To quote the Gremlin documentation:

Chaos Engineering is a disciplined approach to identifying failures before they become outages. By proactively testing how a system responds under stress, you can identify and fix failures before they end up in the news.

Chaos engineering lets you compare what you think will happen to what actually happens in your systems. You literally “break things on purpose” to learn how to build more resilient systems.

The Process of Engineering

Roughly speaking, Gremlin’s approach follows three basic steps:

  • Plan an Experiment: This stage of the process is where the framework for chaos engineering actually starts. Gremlin wants you to consider what could go wrong for your API – what situation could cause failure? Once that is known, everything else can fall into place.
  • Contain the Blast Radius: This is essentially a testing stage of least impact. Here, the test is at the most basic, most small microcosm of itself as a basal test of what the environment can actually do. The smallest test that will give you actionable data is going to be found in this stage, as it continues the groundwork lain while planning your experiment without pushing the API into the “noise output” stage of testing.
  • Scale or squash: The final step, Gremlin advises that this is either where you identify the issue or scale up until you are at the full scale of your API. In theory, if you’re able to scale up to your maximum theoretical API load, you can be relatively sure that your results are going to scale in real life.

Gremlin is an interesting approach in that it ultimately provides a sort of “Failure-as-a-Service” model. While this has its own caveats and considerations, notably the issue that fixating on particular issues could result in being “bogged down” in minutiae, the approach is still valid as a general testing solution.

What is Gremlin?

Before we go further, there is a question as to what Gremlin actually is. On the one hand, much of what we’re about to talk about seems almost like it requires the codebase to be integrated into the API, and yet, the service is not an architecture or a framework. On the other hand, the attacks do damage akin to being internal. The question then becomes – “what is Gremlin in relation to my API?”
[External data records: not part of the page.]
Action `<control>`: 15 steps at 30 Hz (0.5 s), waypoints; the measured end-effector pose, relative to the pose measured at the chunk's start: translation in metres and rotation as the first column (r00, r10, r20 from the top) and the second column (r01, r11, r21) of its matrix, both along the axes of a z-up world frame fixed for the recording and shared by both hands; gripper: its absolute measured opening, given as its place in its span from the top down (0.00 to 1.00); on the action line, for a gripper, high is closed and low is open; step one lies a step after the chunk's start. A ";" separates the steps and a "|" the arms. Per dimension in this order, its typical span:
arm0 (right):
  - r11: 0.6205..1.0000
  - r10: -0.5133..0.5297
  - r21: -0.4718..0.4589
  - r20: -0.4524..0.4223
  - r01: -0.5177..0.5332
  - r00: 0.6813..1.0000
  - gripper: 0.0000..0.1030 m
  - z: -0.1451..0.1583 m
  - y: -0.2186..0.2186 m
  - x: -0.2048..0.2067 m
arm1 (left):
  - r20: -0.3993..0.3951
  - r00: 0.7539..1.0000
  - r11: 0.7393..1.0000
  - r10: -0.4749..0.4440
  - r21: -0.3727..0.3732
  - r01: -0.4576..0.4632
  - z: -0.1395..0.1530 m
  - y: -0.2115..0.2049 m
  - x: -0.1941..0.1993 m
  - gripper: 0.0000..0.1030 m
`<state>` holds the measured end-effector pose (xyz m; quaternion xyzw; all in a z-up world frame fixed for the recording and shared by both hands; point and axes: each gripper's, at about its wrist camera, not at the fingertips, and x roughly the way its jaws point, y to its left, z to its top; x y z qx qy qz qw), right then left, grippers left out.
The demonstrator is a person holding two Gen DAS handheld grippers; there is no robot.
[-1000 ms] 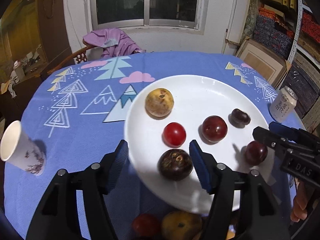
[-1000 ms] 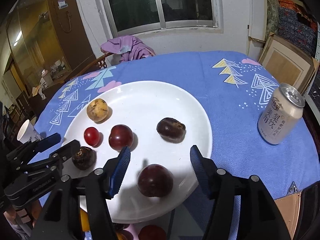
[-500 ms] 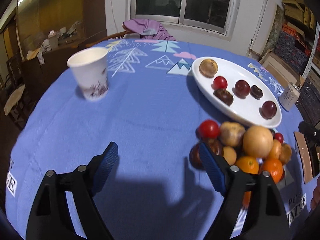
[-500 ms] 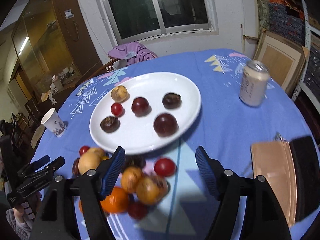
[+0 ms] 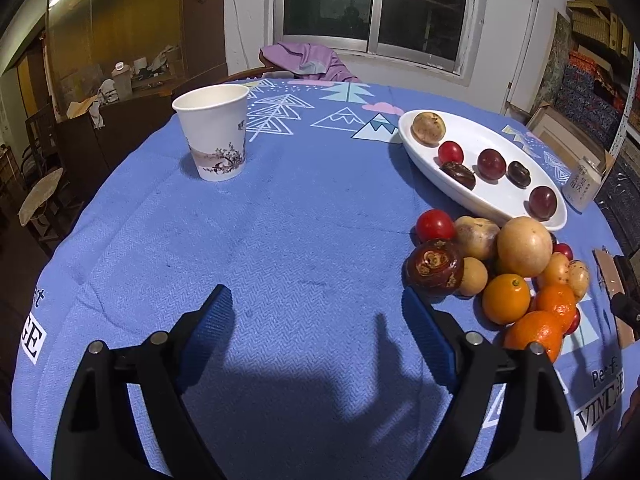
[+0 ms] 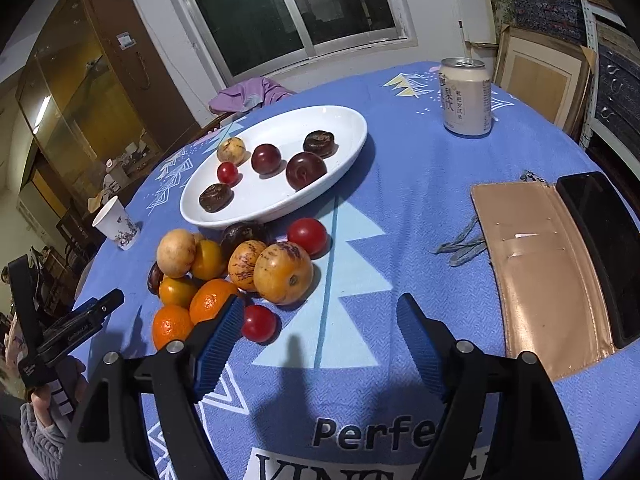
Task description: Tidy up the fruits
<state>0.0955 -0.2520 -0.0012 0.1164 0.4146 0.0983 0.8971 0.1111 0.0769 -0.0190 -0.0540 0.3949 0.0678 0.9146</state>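
A white plate (image 5: 480, 200) (image 6: 280, 208) holds several fruits: dark plums, a small red one and a tan one. In front of it a loose pile of fruit (image 5: 520, 246) (image 6: 282, 274) lies on the blue cloth, with oranges, tan fruits, red ones and a dark brown one. My left gripper (image 5: 318, 304) hovers over bare cloth to the left of the pile, its jaws opening with nothing between them. My right gripper (image 6: 320, 308) hangs at the pile's near side, jaws opening. A small red fruit (image 6: 259, 323) lies just inside its left finger, not pressed.
A paper cup (image 5: 214, 136) (image 6: 116, 222) stands at the left of the table. A drink can (image 6: 466, 98) stands at the far right. A tan wallet (image 6: 548, 268) and a black phone (image 6: 600, 248) lie on the right. A chair with purple cloth (image 5: 308, 60) sits behind the table.
Both grippers pulled back from the plate toward the table's near edge and their jaws widened. The dark fruits that sat between their fingers stay on the plate.
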 end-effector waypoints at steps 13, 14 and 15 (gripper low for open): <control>0.985 0.144 -0.103 0.039 -0.140 0.989 0.23 0.000 0.043 -0.020 | 0.016 1.000 1.000 -0.017 0.017 0.016 0.004 -0.008 -0.001 0.13; 0.983 0.155 -0.110 0.038 -0.150 0.987 0.23 -0.001 0.045 -0.021 | 0.018 1.000 1.000 -0.014 0.022 0.013 0.004 -0.008 -0.001 0.13; 0.981 0.164 -0.116 0.036 -0.159 0.986 0.22 -0.002 0.047 -0.022 | 0.021 1.000 1.000 -0.012 0.025 0.011 0.004 -0.008 -0.001 0.13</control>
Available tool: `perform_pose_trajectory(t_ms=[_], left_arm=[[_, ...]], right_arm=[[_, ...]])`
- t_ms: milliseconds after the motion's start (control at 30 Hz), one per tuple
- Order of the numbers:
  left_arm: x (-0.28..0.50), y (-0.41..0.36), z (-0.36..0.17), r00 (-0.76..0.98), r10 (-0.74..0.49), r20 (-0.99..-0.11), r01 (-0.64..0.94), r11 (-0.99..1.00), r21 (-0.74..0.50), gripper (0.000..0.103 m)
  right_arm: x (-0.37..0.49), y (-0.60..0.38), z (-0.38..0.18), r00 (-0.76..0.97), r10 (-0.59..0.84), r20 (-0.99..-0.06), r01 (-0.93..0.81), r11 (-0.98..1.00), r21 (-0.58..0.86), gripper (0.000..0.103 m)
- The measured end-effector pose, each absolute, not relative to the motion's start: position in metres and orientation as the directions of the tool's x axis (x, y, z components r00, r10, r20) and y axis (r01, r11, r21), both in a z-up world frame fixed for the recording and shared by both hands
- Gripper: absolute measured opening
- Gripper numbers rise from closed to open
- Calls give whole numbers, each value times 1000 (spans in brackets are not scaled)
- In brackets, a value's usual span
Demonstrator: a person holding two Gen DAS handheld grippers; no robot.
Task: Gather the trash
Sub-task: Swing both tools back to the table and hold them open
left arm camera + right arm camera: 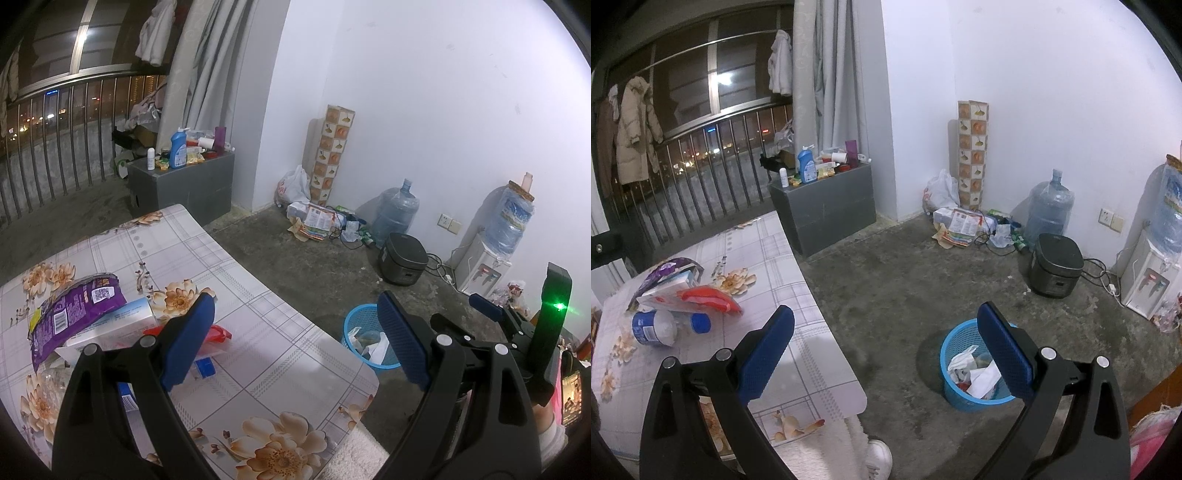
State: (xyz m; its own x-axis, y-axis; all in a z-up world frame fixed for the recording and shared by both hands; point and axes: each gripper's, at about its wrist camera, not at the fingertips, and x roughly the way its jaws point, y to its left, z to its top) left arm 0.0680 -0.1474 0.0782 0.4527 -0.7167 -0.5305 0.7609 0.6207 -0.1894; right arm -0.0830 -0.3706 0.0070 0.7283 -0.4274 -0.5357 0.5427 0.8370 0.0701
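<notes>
Both pairs of jaws stand wide apart with nothing between them: the left gripper point(295, 339) hangs over the near edge of the table point(258, 295), and the right gripper point(886, 350) hangs above the concrete floor point(886, 280) between the table and the blue basket point(951, 384). On the floral tablecloth lies a small heap of trash: a purple snack bag point(74, 306) resting on a white box point(122, 319), a red wrapper point(709, 301) draped over the box, and a clear bottle with a blue label point(652, 328) on its side next to a blue cap point(701, 323). The left gripper's left finger point(188, 339) partly hides the red wrapper in its own view. The blue basket stands on the floor just off the table's corner and already holds crumpled white paper point(982, 380) and other scraps. Farther back, a dark rice cooker point(1056, 271) sits near an empty water jug point(1049, 210), with loose papers and a plastic bag point(940, 192) in the corner.
</notes>
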Motion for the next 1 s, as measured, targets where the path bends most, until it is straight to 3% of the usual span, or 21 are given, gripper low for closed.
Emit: perform_pose_trajectory(t_ms=[1000], left_arm=[[69, -148, 76, 454, -714, -533, 758, 623, -190, 85]], right_arm=[[-84, -372, 8, 728, -428, -536, 546, 834, 76, 96]])
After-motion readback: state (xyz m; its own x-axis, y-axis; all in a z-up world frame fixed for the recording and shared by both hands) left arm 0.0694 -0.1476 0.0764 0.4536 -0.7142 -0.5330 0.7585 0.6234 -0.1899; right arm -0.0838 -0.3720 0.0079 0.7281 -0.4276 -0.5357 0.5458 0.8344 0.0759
The simplest answer is that Gremlin is a component service for testing. Don’t think of Gremlin so much as an architecture or framework, as this implies more heavy integration than is really occurring. Don’t think of it as a penetration testing service or an external provider, either – what’s happening is much more local. At the end of it all, Gremlin bills itself as a “full suite of enterprise-grade failure testing modules”, and that is as apt a description as one could hope for.

Attack Types and Testing

Gremlin has a ton of specific attacks. These attacks operate in stages, moving through each stage in order of importance. Gremlin defines these stages as follows:

Running| Attack running on the host—–:|:—–:
Halt| Attack told to halt
RollbackStarted| Code to rollback has started
RollbackTriggered| Daemon started a rollback of client
InterruptTriggered| Daemon issued an interrupt to the client
HaltDistributed| Distributed to the host but not yet halted
Initializing| Attack is creating the desired impact
Distributed| Distributed to the host but not yet running
Pending| Created but not yet distributed
Failed| Client reported unexpected failure
HaltFailed| Halt on client did not complete
InitializationFailed| Creating the impact failed
LostCommunication| Client never reported finishing/receiving execution
ClientAborted| Something on the client/daemon side stopped the Gremlin and it was aborted without user intervention
UserHalted| User issued a halt
Successful| Completed running on the Host
TargetNotFound| Attack not scoped to any current targets

When an attack is set up in Gremlin, it’s given one or more executions, which is the attack running against a specific process. The attack then progresses through each stage, outputting useful data.

Resource Gremlins

Resource Gremlins are those specific to resource issues for the API. Each call on an API takes a specific amount of resources, and while we often consider the optimum balance to be “good enough”, imbalanced functions and applications on the API could result in huge imbalances between the service in the real world with real load, causing real failure. Gremlim notes the following general Gremlin paradigms as part of their documentation:

  • CPU: Creates data streams to simulate high load for one or more of the CPU cores. This is meant to simulate extreme load on the processors, such as would be the case with a sudden surge of transform, encoding, or other data manipulation requests.
  • Memory: Takes RAM from the process, simulating a massive memory burst. This could mimic both extreme memory demands and a runaway memory leak to see how the API would identify and rectify such an issue.
  • IO: I/O stands for input/output, and this is exactly what this Gremlin stresses. This would be akin to a hard disk being subjected to an incredible amount of read/write cycles above and beyond the normal projected amounts.
  • Disk: Similar to I/O but distinct in methodology, the disk test just writes content to disk to a certain percentage to simulate real-world limitations of storage mediums and random data retrieval.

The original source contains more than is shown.